Task description: Count how many lines in this material contain "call". The answer is that number alone.

Information:
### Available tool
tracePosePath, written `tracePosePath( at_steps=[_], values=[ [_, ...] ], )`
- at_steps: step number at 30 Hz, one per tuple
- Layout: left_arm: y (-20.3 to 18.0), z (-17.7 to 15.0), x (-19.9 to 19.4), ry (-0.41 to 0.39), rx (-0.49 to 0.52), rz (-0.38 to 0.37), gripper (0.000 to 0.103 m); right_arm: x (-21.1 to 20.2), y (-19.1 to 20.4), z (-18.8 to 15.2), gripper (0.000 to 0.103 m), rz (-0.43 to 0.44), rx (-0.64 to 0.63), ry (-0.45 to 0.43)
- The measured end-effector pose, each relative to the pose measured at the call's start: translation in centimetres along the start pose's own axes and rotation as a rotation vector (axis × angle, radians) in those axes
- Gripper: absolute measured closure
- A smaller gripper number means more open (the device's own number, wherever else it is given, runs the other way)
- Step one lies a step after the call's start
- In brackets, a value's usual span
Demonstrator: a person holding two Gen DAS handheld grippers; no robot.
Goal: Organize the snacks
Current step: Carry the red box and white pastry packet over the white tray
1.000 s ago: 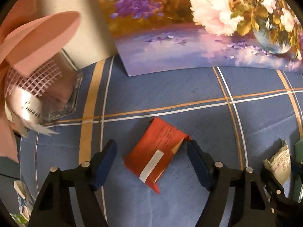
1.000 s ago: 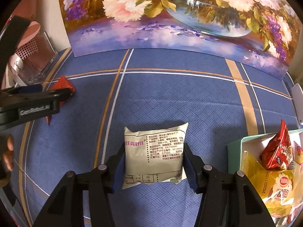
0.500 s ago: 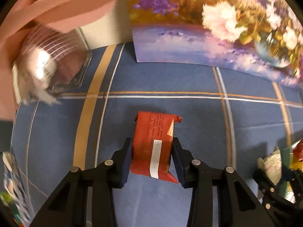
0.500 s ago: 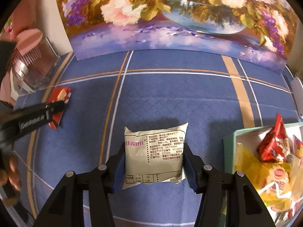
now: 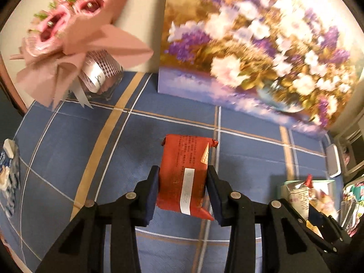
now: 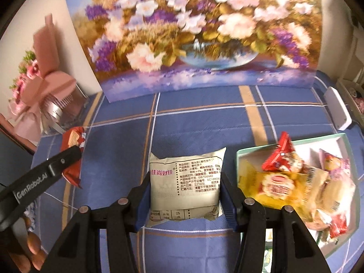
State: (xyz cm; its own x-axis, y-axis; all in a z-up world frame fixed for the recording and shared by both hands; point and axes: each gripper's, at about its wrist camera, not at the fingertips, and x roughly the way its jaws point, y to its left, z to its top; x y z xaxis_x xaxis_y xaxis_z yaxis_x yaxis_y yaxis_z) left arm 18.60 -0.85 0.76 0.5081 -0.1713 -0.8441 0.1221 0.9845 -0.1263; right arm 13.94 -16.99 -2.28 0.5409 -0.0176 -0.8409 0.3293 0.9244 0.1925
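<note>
1. A blue plaid cloth covers the table; a flower painting stands along its far edge and a pink bouquet fills the far left corner.
2. A teal box at the right edge already holds a loose heap of snacks, topped by a red triangular packet.
3. The right gripper is clamped on a white packet, both pads pressed into its sides, just left of the box wall.
4. The left gripper is closed on a red packet, which appears to hang clear of the cloth near the left side of the table.
5. Risk: both packets are soft, air-filled pouches pinched only at their lower halves, so a quick swing could let 1 twist or slide out between the pads.
6. Risk: the box looks crowded, and dropping 2 more onto the heap may tip the red triangular packet over the rim.
7. Risk: with both hands heading for 1 box, the grippers could collide above it.
</note>
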Motion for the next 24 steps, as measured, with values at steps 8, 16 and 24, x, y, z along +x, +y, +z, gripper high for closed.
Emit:
tracePosePath(
  at_steps=[8,16,24],
  values=[
    [-1.6,-1.2,-4.3,-0.083,-0.003,-0.034,0.063,-3.6,-0.8,-0.8,0.046,0.014,0.025,-0.05],
    [-3.4,-2.9,-5.9,-0.097,0.009,-0.081,0.063,-5.4,-1.7,-1.9,0.046,0.02,0.031,-0.058],
    [-6.8,-4.7,-7.6,-0.119,0.068,-0.136,0.063,-6.8,-5.4,-2.3,0.046,-0.006,0.102,-0.064]
  ],
)
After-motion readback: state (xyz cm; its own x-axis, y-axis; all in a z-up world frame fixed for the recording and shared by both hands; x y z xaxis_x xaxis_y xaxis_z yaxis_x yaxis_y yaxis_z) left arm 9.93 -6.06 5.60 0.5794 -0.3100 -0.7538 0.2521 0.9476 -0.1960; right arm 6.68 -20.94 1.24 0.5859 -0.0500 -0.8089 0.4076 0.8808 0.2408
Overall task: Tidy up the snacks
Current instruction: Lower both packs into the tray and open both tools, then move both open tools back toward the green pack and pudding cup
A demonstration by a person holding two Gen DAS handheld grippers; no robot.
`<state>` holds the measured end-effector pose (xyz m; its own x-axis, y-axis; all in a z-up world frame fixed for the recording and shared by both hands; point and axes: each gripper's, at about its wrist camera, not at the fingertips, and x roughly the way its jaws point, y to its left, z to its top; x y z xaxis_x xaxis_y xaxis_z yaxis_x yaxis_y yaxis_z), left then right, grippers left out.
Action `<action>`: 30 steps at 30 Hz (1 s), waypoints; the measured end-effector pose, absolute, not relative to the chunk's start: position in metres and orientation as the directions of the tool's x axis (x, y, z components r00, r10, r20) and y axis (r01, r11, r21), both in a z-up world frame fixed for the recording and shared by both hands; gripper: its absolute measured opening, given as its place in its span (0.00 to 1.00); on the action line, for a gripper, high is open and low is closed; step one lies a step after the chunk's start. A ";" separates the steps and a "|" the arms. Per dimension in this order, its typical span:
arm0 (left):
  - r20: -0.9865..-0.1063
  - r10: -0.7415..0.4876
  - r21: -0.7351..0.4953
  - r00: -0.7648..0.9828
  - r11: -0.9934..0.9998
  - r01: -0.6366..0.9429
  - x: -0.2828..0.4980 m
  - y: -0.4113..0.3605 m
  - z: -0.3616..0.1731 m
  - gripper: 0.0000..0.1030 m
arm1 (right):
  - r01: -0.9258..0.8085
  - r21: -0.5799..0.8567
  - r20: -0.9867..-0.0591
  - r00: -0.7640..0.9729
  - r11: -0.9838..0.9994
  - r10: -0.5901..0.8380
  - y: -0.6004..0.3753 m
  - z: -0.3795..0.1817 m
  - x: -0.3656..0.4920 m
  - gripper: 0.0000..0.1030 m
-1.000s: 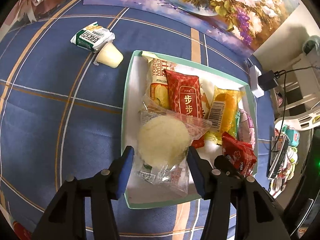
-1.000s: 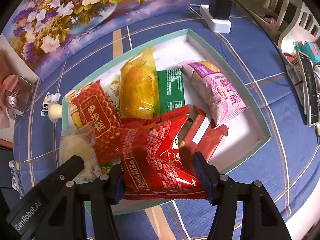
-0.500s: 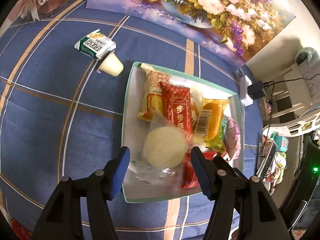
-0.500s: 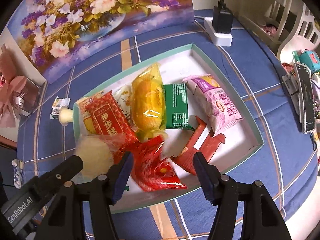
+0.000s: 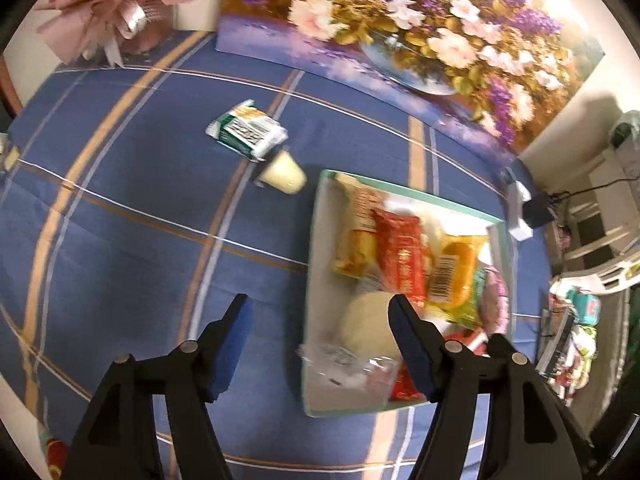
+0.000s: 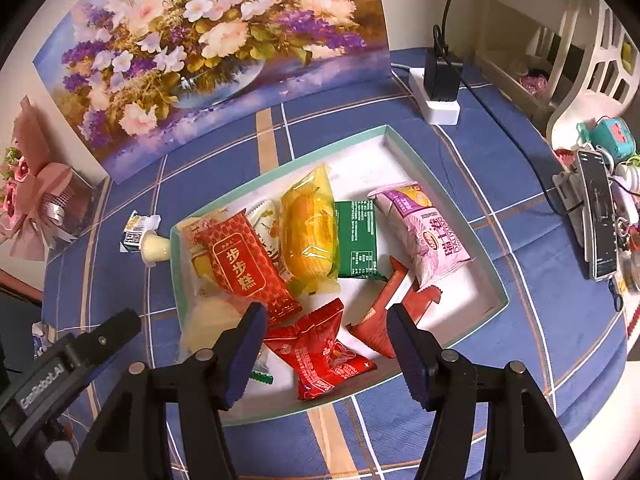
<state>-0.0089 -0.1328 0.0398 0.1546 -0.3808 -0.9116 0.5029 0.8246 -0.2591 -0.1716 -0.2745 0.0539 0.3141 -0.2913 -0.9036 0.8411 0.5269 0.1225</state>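
1. Left tool hangs above the near-left edge of the teal box; its jaws are opening, with nothing between them.
2. Right tool stands half-wide and empty above the red crinkled packet, not touching it.
3. Most snacks lie inside the box: the round pale cake in a clear bag, the red bar, the yellow packet, the green one and the pink one.
4. Two remain on the blue worktop, well apart from the left tool: a green-white packet and a jelly cup touching it.
5. Risks, as I judge them:
   - the cup lies on its side and may roll away from a pinch;
   - the clear bag's loose end sits at the box wall, so a low sweep could snag it;
   - both tools crowd one corner and could collide.
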 end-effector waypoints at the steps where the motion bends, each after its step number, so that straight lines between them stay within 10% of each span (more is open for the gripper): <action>1: -0.916 -0.361 -0.232 0.176 0.834 0.501 -0.007 -0.131 0.039 0.72 | 0.840 0.127 -0.902 0.318 0.527 -0.290 -0.274 0.054 -0.171 0.66; 3: -0.919 -0.338 -0.201 0.201 0.844 0.497 -0.004 -0.128 0.038 0.86 | 0.840 0.132 -0.899 0.325 0.527 -0.293 -0.274 0.054 -0.171 0.72; 13: -0.915 -0.298 -0.141 0.272 0.868 0.476 0.005 -0.118 0.037 0.93 | 0.835 0.140 -0.887 0.345 0.532 -0.309 -0.272 0.055 -0.170 1.00; 30: -0.910 -0.262 -0.085 0.321 0.877 0.473 0.014 -0.114 0.043 1.00 | 0.829 0.129 -0.887 0.342 0.544 -0.311 -0.267 0.055 -0.163 1.00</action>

Your response: 2